*** Opening Material for this exercise ***

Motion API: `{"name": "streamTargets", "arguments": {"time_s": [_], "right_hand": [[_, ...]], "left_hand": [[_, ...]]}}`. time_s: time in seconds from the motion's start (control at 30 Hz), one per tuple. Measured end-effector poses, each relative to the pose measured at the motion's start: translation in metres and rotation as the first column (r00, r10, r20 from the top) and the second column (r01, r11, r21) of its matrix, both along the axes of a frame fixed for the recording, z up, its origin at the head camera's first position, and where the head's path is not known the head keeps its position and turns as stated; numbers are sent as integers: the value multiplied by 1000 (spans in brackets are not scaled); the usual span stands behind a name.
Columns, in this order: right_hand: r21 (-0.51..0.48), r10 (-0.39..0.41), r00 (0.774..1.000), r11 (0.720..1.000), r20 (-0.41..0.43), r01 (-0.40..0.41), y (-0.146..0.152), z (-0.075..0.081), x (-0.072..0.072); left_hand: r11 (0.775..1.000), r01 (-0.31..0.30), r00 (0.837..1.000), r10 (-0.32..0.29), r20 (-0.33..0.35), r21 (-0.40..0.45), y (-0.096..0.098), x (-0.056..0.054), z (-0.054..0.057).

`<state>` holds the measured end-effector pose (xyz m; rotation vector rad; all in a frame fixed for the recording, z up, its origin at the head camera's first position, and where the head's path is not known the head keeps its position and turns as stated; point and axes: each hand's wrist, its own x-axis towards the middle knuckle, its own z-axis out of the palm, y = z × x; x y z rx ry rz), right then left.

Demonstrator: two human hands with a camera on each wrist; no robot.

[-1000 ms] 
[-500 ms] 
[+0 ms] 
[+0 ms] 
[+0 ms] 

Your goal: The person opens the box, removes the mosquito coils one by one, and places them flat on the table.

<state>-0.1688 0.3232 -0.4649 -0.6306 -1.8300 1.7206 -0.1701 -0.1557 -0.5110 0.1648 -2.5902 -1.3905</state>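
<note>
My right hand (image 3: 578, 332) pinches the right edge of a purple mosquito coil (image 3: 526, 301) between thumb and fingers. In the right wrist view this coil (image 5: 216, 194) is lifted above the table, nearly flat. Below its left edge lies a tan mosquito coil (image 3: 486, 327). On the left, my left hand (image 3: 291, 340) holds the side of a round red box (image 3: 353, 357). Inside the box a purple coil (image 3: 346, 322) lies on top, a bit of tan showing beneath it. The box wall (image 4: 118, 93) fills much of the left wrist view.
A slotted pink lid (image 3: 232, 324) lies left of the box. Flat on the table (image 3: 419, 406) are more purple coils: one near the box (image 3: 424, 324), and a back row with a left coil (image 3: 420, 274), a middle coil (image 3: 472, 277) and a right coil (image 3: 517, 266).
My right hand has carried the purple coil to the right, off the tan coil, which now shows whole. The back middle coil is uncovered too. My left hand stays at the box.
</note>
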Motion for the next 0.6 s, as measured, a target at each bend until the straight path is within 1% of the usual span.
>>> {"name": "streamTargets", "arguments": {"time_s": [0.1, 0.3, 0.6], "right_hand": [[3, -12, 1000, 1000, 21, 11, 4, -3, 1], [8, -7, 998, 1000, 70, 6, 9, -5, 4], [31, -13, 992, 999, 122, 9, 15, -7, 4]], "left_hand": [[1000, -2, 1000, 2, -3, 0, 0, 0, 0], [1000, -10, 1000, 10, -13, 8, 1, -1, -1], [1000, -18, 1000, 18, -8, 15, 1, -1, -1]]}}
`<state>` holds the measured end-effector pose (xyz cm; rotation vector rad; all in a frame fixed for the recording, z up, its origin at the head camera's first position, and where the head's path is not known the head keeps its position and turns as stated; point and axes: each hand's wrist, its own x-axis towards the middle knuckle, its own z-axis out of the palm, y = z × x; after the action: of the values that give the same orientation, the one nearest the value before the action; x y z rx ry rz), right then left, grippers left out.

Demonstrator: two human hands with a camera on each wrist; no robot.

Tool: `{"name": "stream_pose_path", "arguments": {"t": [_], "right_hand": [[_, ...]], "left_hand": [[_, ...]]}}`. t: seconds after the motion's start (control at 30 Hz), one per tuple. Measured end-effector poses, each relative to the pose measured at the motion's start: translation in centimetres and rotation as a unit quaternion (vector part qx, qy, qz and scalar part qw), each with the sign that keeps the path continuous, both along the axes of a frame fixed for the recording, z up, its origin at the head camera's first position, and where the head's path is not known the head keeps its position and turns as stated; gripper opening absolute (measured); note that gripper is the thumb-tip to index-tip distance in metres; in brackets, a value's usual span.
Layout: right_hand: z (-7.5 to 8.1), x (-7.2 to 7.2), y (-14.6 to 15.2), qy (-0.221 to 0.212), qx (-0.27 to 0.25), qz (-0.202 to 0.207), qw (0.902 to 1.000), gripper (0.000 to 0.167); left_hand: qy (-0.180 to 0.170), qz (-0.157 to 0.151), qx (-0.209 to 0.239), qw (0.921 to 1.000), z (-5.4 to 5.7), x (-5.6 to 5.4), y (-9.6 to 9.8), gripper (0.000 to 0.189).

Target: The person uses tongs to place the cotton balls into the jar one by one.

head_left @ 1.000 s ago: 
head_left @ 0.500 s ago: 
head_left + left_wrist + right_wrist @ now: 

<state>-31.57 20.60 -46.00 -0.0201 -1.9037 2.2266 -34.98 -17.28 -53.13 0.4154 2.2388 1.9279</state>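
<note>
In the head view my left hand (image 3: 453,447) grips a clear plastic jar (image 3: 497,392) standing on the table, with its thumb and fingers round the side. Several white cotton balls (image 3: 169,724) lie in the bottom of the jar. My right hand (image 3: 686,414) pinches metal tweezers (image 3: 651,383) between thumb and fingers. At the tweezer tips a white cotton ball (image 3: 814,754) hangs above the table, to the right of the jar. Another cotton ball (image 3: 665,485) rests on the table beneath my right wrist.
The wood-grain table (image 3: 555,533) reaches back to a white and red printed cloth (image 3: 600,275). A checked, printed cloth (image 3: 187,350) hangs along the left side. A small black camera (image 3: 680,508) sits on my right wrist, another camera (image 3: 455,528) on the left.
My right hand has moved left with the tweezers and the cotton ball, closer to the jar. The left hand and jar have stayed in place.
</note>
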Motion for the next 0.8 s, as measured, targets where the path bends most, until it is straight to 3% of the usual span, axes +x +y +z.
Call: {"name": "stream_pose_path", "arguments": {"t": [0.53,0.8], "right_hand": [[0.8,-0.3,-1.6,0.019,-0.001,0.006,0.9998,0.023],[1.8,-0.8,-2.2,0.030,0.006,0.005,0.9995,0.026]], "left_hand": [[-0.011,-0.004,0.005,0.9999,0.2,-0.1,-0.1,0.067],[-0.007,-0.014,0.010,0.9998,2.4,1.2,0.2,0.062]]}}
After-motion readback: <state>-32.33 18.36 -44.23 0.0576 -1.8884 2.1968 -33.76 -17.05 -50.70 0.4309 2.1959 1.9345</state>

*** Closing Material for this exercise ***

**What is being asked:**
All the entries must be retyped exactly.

**Finished task:**
Motion API: `{"name": "streamTargets", "arguments": {"time_s": [_], "right_hand": [[_, ...]], "left_hand": [[_, ...]]}}`. time_s: time in seconds from the motion's start (control at 30 Hz), one per tuple. Measured end-effector poses, each relative to the pose measured at the motion's start: translation in metres and rotation as the first column (r00, r10, r20 from the top) and the second column (r01, r11, r21) of its matrix, both along the axes of a frame fixed for the recording, z up, its origin at the head camera's first position, and where the head's path is not known the head keeps its position and turns as stated; numbers are sent as integers: the value multiplied by 1000 (spans in brackets are not scaled); the usual span stands behind a name.
Columns, in this order: right_hand: r21 (-0.51..0.48), r10 (-0.39..0.41), r00 (0.774..1.000), r11 (0.720..1.000), r20 (-0.41..0.43), r01 (-0.40..0.41), y (-0.146..0.152), z (-0.075..0.081), x (-0.072..0.072); left_hand: r11 (0.775..1.000), r01 (-0.31..0.30), r00 (0.837..1.000), r10 (-0.32..0.29), r20 (-0.33..0.35), r21 (-0.40..0.45), y (-0.096..0.098), x (-0.056..0.054), z (-0.054..0.057).

`<state>` holds the measured end-effector pose (xyz m; rotation vector rad; all in a frame fixed for the recording, z up, its origin at the head camera's first position, and where the head's path is not known the head keeps its position and turns as stated; point and axes: each hand's wrist, its own x-axis towards the middle knuckle, its own z-axis out of the palm, y = z × x; x y z rx ry rz), right then left.

Demonstrator: two human hands with a camera on each wrist; no robot.

[-1000 ms] 
[-500 ms] 
[+0 ms] 
[+0 ms] 
[+0 ms] 

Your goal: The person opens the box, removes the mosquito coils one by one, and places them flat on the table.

<state>-0.1688 0.3232 -0.4649 -0.6306 -1.8300 1.7206 -0.1701 -0.1557 -0.5110 0.1648 -2.5902 -1.3905</state>
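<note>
My right hand (image 3: 578, 332) pinches the right edge of a purple mosquito coil (image 3: 526, 301) between thumb and fingers. In the right wrist view this coil (image 5: 216, 194) is lifted above the table, nearly flat. Below its left edge lies a tan mosquito coil (image 3: 486, 327). On the left, my left hand (image 3: 291, 340) holds the side of a round red box (image 3: 353, 357). Inside the box a purple coil (image 3: 346, 322) lies on top, a bit of tan showing beneath it. The box wall (image 4: 118, 93) fills much of the left wrist view.
A slotted pink lid (image 3: 232, 324) lies left of the box. Flat on the table (image 3: 419, 406) are more purple coils: one near the box (image 3: 424, 324), and a back row with a left coil (image 3: 420, 274), a middle coil (image 3: 472, 277) and a right coil (image 3: 517, 266).
My right hand has carried the purple coil to the right, off the tan coil, which now shows whole. The back middle coil is uncovered too. My left hand stays at the box.
</note>
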Motion for the next 0.6 s, as measured, a target at each bend until the straight path is within 1% of the usual span.
>>> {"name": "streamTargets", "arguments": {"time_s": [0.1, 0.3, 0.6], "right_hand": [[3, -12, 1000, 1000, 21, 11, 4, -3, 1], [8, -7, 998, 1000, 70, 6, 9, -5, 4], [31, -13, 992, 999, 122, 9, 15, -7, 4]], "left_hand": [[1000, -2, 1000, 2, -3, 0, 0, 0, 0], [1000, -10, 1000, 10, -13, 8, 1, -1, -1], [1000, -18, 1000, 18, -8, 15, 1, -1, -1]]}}
`<state>` holds the measured end-effector pose (xyz cm; rotation vector rad; all in a frame fixed for the recording, z up, its origin at the head camera's first position, and where the head's path is not known the head keeps its position and turns as stated; point and axes: each hand's wrist, its own x-axis towards the middle knuckle, its own z-axis out of the palm, y = z × x; after the action: of the values that give the same orientation, the one nearest the value before the action; x y z rx ry rz), right then left, grippers left out.

Demonstrator: two human hands with a camera on each wrist; no robot.

Tool: `{"name": "stream_pose_path", "arguments": {"t": [_], "right_hand": [[_, ...]], "left_hand": [[_, ...]]}}`. t: seconds after the motion's start (control at 30 Hz), one per tuple. Measured end-effector poses, each relative to the pose measured at the motion's start: translation in centimetres and rotation as a unit quaternion (vector part qx, qy, qz and scalar part qw), each with the sign that keeps the path continuous, both along the axes of a frame fixed for the recording, z up, its origin at the head camera's first position, and where the head's path is not known the head keeps its position and turns as stated; gripper opening absolute (measured); note that gripper is the thumb-tip to index-tip distance in metres; in brackets, a value's usual span.
Layout: right_hand: z (-7.5 to 8.1), x (-7.2 to 7.2), y (-14.6 to 15.2), qy (-0.221 to 0.212), qx (-0.27 to 0.25), qz (-0.202 to 0.207), qw (0.902 to 1.000), gripper (0.000 to 0.167); left_hand: qy (-0.180 to 0.170), qz (-0.157 to 0.151), qx (-0.209 to 0.239), qw (0.921 to 1.000), z (-5.4 to 5.7), x (-5.6 to 5.4), y (-9.6 to 9.8), gripper (0.000 to 0.189).

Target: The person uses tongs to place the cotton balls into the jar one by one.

head_left @ 1.000 s ago: 
head_left @ 0.500 s ago: 
head_left + left_wrist + right_wrist @ now: 

<state>-31.57 20.60 -46.00 -0.0201 -1.9037 2.2266 -34.98 -17.28 -53.13 0.4154 2.2388 1.9279</state>
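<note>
In the head view my left hand (image 3: 453,447) grips a clear plastic jar (image 3: 497,392) standing on the table, with its thumb and fingers round the side. Several white cotton balls (image 3: 169,724) lie in the bottom of the jar. My right hand (image 3: 686,414) pinches metal tweezers (image 3: 651,383) between thumb and fingers. At the tweezer tips a white cotton ball (image 3: 814,754) hangs above the table, to the right of the jar. Another cotton ball (image 3: 665,485) rests on the table beneath my right wrist.
The wood-grain table (image 3: 555,533) reaches back to a white and red printed cloth (image 3: 600,275). A checked, printed cloth (image 3: 187,350) hangs along the left side. A small black camera (image 3: 680,508) sits on my right wrist, another camera (image 3: 455,528) on the left.
My right hand has moved left with the tweezers and the cotton ball, closer to the jar. The left hand and jar have stayed in place.
</note>
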Motion for the next 0.8 s, as measured, targets where the path bends most, until it is straight to 3% of the usual span, axes +x +y +z.
Call: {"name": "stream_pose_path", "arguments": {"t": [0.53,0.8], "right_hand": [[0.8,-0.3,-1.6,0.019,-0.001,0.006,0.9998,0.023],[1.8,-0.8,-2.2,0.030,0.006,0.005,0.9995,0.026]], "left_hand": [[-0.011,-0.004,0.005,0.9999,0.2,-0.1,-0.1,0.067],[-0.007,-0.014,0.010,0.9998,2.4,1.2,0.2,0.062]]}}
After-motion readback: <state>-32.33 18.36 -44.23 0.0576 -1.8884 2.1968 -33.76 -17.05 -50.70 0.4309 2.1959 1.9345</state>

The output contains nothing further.